GM workers filed out of the Arlington plant this afternoon. Pleased to be back on the job after an 8 week furlough. Employee Thomas Pead says, "It felt good because, hey, out there waiting on employment, it's pretty rough."
The assembly line isn't in full swing yet, employees say. They told us full production should start tomorrow. Employee Debra Johnson says, "You're gettin the cars built in the body shop and then they're gonna progress on through the paint shop, then chassis and trim."

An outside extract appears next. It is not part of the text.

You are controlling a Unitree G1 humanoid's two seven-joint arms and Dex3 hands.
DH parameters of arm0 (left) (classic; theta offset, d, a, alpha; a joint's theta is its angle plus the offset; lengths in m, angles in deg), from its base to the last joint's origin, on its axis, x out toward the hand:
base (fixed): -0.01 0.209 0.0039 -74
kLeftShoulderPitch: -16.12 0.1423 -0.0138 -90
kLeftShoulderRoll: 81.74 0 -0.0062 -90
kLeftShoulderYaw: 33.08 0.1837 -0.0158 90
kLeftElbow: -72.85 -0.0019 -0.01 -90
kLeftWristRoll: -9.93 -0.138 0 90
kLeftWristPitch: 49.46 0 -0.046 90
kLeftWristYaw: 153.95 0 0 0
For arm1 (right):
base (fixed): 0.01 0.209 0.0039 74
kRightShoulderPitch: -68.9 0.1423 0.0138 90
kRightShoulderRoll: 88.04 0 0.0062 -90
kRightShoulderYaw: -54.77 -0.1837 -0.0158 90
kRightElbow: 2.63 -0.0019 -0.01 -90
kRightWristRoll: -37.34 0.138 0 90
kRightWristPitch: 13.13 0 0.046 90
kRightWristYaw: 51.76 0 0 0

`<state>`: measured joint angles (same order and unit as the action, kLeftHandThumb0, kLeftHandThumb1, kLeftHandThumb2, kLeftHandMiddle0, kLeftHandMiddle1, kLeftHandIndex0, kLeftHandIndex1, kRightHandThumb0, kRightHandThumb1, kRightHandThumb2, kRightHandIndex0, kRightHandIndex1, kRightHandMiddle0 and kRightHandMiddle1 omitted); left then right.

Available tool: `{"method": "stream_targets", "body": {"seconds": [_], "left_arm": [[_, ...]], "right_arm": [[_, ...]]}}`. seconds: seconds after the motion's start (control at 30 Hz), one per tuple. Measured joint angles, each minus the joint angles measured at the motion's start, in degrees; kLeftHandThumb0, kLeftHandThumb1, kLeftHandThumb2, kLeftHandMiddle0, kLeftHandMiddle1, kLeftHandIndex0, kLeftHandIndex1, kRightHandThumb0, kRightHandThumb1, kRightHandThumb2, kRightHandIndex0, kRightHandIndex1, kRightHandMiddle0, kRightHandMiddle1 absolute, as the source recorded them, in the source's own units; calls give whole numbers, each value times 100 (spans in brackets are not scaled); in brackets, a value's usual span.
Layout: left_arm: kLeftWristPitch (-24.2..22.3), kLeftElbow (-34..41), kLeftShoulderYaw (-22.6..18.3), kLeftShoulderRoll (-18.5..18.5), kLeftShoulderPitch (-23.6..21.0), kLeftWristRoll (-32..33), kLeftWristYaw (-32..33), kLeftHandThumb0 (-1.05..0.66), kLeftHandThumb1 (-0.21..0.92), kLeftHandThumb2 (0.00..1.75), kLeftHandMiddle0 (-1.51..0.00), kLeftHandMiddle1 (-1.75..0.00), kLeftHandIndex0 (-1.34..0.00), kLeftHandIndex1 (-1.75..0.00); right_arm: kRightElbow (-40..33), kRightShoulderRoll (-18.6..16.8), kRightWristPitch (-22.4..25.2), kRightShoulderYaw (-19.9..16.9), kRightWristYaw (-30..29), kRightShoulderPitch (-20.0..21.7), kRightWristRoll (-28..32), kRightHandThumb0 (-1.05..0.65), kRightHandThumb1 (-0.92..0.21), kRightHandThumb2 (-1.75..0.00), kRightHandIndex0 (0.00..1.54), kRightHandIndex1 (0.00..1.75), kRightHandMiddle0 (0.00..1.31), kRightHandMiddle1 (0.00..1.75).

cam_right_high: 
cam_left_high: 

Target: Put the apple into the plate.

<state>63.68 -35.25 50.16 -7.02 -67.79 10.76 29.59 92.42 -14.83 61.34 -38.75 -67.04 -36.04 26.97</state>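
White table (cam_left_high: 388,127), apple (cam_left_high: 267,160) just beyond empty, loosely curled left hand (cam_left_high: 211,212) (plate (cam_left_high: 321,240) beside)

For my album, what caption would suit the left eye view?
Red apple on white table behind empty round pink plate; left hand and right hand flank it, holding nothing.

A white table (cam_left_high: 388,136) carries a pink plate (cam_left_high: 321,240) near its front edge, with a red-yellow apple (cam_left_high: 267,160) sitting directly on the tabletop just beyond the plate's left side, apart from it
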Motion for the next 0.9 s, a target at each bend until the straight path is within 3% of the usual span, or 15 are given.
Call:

Workers say the mood inside was calm, cool and collected today. They say they exchanged questions and concerns about the future of GM and their plant, but answers are harder to come by. Employee Raymond Dionne says, "We're just waiting to see how bad it is cause we don't have that much communication. We get it in a piecemeal, a little piece here and there. We're not sure what everything's going to be in the end."
That is also the case outside Lear Corporation's Arlington plant. Some of the 500 workers there who assemble car seats for GM SUV's today protested what they're calling a lockout by management and the use of replacement workers. Protestor Patty Black says, "We wanna work. We're here to work, but they won't let us."
A Lear spokesperson told me the company is not locking workers out. He says their contract extension expired in late June, and the union rejected a Lear offer. He says after that, workers were called back from an 8 week layoff that coincided with GM's and last week, workers "disrupted production" and completed only 18-percent of their required production. Employee Michael Agyemang says, "It's not it's going to benefit them at all. We just have to come into compromise, so they will benefit and we also will benefit."